• What is required:
Find each line in the following listing that has the string "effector", then state the count and nothing else.

• Data block:
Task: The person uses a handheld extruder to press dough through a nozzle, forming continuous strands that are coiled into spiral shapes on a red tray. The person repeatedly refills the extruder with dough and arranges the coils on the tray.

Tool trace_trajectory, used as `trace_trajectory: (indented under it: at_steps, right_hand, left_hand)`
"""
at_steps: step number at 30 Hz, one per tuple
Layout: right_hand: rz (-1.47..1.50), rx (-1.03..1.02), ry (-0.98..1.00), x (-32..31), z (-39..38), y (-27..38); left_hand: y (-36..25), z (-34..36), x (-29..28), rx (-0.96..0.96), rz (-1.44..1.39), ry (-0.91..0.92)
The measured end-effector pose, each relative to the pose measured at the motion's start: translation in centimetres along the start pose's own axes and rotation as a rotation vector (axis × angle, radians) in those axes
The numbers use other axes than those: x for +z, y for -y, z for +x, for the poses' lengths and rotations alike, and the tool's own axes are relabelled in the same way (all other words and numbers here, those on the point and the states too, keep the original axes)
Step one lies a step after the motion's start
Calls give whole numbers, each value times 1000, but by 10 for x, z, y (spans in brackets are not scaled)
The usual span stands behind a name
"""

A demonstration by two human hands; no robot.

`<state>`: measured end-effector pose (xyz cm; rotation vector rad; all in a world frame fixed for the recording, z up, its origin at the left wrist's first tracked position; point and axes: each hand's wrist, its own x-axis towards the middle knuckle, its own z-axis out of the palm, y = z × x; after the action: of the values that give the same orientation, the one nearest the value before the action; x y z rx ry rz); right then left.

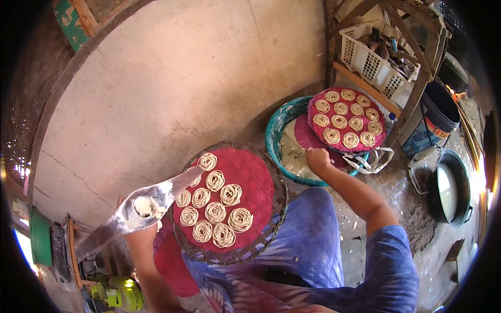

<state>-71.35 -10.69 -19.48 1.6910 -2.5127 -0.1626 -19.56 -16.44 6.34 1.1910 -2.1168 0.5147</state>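
My right hand (pixel 318 159) is closed over the teal basin (pixel 272 136), beside pale dough (pixel 293 151) and the edge of a dark red sheet. What its fingers hold, if anything, is hidden. My left hand is mostly hidden behind a long wooden bar (pixel 156 201), whose dough-filled hole (pixel 148 206) faces up; its forearm (pixel 146 263) shows below. Just right of the bar, a round woven tray (pixel 280 201) lies over my lap. Its red mat (pixel 255 175) carries several coiled noodle nests (pixel 215 212), and the bar's tip overlaps the upper left ones.
Several more nests lie on a round red mat (pixel 342 140) resting on the basin's right side. A white strap (pixel 377 161) hangs there. Farther right stand a dark bucket (pixel 436 117) and a black tub of whitish liquid (pixel 453 201). A green gas cylinder (pixel 125 293) stands lower left.
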Motion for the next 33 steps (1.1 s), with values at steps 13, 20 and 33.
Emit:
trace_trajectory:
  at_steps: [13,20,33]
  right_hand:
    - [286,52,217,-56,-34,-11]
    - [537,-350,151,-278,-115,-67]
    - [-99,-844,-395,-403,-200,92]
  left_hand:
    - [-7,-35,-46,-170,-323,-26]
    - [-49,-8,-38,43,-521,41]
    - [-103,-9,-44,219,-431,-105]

• Response box:
2